How does the data below read from its first line through the line containing "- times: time"? Print those lines exactly.

[Collected data entries]
════════
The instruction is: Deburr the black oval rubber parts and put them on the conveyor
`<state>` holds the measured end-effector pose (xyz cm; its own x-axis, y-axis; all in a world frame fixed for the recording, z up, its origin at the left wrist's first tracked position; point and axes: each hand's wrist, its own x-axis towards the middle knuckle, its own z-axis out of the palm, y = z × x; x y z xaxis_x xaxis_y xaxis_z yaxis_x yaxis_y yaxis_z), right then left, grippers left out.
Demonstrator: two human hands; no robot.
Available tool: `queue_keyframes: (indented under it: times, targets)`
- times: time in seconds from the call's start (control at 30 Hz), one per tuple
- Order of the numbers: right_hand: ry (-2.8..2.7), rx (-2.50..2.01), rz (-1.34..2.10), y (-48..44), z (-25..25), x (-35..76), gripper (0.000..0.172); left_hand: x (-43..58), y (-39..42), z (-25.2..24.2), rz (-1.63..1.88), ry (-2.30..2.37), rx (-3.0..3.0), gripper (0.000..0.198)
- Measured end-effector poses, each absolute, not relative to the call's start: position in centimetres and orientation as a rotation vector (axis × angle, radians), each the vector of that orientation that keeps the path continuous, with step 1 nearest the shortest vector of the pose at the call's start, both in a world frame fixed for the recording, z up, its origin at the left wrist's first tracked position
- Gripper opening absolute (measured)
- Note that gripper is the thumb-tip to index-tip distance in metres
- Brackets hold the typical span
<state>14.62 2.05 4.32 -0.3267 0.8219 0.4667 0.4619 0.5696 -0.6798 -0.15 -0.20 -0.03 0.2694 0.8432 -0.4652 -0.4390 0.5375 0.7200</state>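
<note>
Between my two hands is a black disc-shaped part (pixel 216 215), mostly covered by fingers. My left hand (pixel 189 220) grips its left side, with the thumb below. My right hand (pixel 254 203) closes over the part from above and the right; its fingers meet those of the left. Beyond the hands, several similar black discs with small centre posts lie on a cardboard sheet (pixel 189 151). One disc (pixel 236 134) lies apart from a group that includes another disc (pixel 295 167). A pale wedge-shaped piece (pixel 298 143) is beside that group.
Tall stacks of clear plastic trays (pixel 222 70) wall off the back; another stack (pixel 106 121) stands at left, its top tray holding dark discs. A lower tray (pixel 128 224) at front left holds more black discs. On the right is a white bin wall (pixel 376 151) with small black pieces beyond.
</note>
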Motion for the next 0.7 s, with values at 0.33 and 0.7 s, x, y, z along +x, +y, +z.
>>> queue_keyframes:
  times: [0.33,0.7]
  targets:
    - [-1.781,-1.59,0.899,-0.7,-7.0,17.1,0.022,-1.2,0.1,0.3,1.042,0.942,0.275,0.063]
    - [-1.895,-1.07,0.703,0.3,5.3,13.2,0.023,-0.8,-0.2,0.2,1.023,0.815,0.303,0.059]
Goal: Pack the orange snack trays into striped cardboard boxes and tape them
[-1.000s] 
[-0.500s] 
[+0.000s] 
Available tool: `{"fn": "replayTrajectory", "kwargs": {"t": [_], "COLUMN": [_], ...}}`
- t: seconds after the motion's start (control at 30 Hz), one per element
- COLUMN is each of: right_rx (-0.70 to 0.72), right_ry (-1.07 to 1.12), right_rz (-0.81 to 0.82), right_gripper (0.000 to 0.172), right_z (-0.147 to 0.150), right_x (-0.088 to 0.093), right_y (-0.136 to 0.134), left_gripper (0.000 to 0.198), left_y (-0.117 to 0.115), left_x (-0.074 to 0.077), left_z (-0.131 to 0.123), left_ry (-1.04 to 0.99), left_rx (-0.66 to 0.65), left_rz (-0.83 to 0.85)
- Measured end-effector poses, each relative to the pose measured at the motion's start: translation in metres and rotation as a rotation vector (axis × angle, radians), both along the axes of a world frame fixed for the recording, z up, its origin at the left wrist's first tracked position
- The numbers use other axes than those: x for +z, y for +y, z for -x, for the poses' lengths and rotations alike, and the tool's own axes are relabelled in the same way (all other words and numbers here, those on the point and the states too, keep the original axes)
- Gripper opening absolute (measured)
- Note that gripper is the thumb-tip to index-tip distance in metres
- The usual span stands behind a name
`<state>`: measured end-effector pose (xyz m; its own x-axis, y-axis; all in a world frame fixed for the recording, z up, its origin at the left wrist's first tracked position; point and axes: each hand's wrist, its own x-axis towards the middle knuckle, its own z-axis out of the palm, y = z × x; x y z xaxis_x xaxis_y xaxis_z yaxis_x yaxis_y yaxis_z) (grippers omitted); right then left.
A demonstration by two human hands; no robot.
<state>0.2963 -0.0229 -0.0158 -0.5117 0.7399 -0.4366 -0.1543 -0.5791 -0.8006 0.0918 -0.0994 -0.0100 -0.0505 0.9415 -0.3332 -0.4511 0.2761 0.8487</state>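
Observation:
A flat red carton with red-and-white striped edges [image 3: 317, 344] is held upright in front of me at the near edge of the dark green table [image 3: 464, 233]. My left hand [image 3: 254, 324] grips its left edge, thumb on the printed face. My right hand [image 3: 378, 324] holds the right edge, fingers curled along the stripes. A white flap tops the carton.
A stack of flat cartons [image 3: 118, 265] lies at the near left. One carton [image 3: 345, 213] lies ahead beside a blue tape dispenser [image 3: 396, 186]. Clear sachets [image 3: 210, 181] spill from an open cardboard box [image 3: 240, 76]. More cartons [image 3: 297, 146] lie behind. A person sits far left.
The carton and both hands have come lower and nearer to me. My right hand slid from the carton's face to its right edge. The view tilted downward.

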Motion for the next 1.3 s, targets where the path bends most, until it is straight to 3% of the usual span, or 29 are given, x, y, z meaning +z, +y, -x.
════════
Answer box:
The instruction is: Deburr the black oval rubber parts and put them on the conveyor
`<state>` holds the measured end-effector pose (xyz cm; its own x-axis, y-axis; all in a world frame fixed for the recording, z up, its origin at the left wrist's first tracked position; point and axes: each hand's wrist, its own x-axis towards the middle knuckle, its own z-axis out of the palm, y = z × x; x y z xaxis_x xaxis_y xaxis_z yaxis_x yaxis_y yaxis_z), right then left, grippers left out.
Demonstrator: two human hands; no robot.
Available tool: `queue_keyframes: (indented under it: times, targets)`
- times: time in seconds from the call's start (control at 30 Hz), one per tuple

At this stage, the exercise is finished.